*What to produce*:
Give back an exact copy of the lines in the records below, from the line that has "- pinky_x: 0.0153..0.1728" through the line that has "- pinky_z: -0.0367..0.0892", and nothing besides.
*** Data supplied Section Begins ***
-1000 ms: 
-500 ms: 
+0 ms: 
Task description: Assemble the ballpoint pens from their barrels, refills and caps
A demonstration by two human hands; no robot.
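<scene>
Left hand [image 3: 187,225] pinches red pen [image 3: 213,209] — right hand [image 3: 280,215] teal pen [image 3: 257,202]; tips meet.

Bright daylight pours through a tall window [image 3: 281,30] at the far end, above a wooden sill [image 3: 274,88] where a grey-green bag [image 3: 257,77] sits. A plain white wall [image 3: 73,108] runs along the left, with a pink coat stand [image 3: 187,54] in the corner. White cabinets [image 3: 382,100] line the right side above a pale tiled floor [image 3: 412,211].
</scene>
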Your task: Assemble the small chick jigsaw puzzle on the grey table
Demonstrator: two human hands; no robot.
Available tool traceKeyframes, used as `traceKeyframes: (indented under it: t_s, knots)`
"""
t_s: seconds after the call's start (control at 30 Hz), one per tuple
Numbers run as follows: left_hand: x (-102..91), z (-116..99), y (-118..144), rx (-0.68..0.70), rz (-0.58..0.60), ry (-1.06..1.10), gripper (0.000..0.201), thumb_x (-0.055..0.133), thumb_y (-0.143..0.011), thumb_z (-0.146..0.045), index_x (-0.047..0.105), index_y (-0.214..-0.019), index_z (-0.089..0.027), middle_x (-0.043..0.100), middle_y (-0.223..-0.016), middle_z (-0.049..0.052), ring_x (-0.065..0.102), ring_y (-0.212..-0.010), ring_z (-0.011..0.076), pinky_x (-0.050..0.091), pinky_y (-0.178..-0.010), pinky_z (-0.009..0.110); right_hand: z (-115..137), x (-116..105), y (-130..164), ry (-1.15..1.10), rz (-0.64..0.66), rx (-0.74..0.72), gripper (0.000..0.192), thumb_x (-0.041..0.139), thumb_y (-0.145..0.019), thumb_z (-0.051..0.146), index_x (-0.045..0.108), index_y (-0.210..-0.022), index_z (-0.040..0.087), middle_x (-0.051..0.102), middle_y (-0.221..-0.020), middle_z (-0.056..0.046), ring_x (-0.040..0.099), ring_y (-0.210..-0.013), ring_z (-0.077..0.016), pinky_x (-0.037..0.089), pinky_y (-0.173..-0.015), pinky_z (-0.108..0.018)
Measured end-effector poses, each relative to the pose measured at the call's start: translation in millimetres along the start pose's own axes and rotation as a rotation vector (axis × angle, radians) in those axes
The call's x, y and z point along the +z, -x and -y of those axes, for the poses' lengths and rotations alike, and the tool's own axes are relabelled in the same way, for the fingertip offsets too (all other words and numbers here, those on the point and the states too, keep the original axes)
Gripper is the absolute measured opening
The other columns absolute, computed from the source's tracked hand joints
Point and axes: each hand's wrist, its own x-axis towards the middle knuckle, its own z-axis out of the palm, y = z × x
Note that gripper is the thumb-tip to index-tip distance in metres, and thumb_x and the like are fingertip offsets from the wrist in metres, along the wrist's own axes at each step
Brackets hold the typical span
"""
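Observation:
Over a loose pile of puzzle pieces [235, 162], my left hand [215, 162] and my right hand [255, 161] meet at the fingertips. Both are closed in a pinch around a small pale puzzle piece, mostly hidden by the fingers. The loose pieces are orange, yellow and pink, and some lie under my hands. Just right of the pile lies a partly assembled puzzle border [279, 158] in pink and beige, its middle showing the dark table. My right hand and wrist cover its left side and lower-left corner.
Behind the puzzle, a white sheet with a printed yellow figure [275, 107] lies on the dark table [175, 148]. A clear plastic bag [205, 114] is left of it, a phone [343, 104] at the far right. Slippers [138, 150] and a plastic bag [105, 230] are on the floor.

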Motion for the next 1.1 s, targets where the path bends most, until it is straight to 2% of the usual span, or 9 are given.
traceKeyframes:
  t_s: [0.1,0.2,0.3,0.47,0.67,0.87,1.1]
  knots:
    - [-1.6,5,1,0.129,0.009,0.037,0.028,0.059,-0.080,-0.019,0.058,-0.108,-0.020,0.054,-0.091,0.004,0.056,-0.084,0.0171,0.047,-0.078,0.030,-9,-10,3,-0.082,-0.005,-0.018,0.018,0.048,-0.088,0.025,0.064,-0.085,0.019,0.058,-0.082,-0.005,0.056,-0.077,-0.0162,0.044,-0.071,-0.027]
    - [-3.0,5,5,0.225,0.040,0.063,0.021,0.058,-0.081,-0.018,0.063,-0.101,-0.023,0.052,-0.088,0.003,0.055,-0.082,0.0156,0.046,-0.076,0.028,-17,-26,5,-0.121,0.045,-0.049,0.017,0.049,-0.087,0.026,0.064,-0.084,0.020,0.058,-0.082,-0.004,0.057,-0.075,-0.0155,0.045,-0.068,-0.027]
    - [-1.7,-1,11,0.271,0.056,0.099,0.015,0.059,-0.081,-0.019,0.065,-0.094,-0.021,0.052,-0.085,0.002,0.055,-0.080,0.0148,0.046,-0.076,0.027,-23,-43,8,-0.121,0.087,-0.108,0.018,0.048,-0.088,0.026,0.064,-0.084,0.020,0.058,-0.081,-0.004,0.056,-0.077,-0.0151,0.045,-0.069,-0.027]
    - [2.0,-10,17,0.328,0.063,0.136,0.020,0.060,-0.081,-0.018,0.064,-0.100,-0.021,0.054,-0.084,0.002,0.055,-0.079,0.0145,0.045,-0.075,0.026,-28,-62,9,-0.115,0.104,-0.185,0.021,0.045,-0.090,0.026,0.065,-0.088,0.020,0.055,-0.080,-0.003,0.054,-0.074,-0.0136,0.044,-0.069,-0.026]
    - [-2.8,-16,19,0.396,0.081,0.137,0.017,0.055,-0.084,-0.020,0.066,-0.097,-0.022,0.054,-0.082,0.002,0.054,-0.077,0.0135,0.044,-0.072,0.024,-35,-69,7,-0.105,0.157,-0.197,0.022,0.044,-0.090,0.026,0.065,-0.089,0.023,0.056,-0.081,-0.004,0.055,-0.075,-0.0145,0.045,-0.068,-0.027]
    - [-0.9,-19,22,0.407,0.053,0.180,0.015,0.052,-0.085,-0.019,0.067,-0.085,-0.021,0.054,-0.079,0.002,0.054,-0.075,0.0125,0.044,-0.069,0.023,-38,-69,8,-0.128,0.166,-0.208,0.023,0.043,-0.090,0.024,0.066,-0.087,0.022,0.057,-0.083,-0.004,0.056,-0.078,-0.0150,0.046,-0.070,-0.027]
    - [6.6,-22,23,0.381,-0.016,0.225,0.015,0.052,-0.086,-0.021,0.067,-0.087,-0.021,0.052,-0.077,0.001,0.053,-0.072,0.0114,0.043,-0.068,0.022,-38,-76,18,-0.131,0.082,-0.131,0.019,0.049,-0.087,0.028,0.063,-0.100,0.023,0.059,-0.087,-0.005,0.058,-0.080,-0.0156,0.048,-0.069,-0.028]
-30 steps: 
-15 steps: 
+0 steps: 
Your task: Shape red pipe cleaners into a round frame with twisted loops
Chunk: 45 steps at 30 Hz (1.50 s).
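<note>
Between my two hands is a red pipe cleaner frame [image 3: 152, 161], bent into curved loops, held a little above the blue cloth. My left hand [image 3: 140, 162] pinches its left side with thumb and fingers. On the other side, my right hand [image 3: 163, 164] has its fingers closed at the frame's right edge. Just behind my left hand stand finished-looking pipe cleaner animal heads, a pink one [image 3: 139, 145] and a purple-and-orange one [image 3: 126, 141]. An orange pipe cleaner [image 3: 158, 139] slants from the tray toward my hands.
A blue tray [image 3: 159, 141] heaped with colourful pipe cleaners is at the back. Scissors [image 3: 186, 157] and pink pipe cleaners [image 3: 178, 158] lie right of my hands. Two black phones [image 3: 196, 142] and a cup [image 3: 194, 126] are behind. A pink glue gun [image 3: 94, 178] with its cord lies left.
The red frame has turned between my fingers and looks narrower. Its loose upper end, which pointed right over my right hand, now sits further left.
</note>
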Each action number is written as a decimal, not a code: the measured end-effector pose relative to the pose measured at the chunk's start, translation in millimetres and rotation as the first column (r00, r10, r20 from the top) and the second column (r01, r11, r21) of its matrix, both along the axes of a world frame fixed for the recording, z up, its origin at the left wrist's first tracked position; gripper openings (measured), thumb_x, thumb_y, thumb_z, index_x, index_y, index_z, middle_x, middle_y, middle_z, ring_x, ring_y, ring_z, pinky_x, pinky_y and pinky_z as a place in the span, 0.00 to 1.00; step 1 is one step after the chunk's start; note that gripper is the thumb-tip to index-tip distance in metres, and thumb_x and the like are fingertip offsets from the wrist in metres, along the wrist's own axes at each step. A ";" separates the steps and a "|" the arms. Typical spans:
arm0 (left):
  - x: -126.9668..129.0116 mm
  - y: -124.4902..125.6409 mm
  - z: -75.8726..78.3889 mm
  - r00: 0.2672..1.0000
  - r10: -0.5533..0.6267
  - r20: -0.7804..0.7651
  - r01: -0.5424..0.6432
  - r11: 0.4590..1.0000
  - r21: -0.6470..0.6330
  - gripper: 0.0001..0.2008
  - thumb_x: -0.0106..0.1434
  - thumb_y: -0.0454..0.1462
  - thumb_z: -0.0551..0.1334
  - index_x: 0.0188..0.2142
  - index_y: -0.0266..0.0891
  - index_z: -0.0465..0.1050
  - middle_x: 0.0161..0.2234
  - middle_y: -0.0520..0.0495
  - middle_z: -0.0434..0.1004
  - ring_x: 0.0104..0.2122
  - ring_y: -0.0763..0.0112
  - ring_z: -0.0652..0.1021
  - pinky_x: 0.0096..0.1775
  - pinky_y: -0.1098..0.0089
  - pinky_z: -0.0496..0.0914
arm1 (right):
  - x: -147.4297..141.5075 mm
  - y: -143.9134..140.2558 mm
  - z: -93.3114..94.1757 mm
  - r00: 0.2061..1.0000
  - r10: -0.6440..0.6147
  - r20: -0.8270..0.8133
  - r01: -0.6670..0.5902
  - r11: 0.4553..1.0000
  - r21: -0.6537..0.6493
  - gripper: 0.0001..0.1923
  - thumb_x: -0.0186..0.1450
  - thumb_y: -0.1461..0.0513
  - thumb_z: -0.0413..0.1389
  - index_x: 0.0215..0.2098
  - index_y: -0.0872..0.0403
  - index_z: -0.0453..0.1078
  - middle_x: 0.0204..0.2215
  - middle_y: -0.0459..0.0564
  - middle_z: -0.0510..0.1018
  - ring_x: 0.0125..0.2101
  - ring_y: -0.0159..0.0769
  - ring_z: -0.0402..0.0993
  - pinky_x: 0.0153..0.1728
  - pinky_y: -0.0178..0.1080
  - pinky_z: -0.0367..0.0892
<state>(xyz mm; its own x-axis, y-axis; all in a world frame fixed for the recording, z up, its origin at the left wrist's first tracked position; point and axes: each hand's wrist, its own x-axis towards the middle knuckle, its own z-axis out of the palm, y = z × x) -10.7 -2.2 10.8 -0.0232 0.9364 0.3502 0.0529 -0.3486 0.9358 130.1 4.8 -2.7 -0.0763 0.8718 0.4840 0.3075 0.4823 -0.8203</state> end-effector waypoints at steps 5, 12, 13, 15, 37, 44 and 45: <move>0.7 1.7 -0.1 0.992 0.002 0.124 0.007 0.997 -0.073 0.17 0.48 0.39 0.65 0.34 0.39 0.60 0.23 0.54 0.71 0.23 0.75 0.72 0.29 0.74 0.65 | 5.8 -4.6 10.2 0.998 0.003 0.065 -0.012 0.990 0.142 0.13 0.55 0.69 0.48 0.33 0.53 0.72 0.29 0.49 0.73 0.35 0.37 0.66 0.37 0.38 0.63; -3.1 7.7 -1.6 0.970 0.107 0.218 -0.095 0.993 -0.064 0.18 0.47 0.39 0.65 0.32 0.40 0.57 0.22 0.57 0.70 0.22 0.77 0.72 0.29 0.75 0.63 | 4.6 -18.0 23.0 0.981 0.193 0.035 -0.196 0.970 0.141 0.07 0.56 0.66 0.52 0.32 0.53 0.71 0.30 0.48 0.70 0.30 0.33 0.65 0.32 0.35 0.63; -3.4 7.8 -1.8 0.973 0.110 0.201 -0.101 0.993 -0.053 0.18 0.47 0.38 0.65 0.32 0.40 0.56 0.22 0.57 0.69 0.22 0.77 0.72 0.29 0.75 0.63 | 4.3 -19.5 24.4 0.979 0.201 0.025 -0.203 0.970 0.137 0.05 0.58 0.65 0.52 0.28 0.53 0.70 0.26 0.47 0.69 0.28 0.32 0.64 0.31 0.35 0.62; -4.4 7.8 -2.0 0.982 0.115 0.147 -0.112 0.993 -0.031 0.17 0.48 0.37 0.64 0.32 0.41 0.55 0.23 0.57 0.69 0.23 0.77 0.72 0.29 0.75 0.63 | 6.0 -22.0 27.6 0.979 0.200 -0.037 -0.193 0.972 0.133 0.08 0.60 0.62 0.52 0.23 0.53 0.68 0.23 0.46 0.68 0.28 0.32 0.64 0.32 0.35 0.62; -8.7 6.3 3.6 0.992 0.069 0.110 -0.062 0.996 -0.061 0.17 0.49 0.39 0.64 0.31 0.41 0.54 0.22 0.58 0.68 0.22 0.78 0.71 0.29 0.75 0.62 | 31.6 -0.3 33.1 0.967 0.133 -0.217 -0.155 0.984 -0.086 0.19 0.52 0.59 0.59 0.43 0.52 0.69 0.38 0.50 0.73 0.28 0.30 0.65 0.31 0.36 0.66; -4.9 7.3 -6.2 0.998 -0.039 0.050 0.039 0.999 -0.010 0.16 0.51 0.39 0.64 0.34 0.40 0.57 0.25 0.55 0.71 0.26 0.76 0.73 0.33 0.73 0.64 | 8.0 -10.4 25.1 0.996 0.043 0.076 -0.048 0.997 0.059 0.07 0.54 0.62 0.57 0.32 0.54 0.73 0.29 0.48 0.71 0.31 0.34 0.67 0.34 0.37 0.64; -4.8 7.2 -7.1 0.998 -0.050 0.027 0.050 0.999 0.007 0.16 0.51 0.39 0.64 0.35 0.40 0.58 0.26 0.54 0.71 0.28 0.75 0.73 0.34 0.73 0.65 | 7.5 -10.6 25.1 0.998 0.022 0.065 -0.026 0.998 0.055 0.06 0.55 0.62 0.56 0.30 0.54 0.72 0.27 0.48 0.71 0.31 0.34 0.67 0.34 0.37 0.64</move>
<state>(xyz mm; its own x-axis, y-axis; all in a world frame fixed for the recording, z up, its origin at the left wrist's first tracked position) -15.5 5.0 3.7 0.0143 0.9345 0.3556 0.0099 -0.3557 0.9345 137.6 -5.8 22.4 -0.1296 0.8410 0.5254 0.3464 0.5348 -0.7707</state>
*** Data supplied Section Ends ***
*Answer box*:
  - pinky_x: 0.0153..0.1728
  - pinky_y: -0.0178..0.1080
  - pinky_z: -0.0367..0.0892

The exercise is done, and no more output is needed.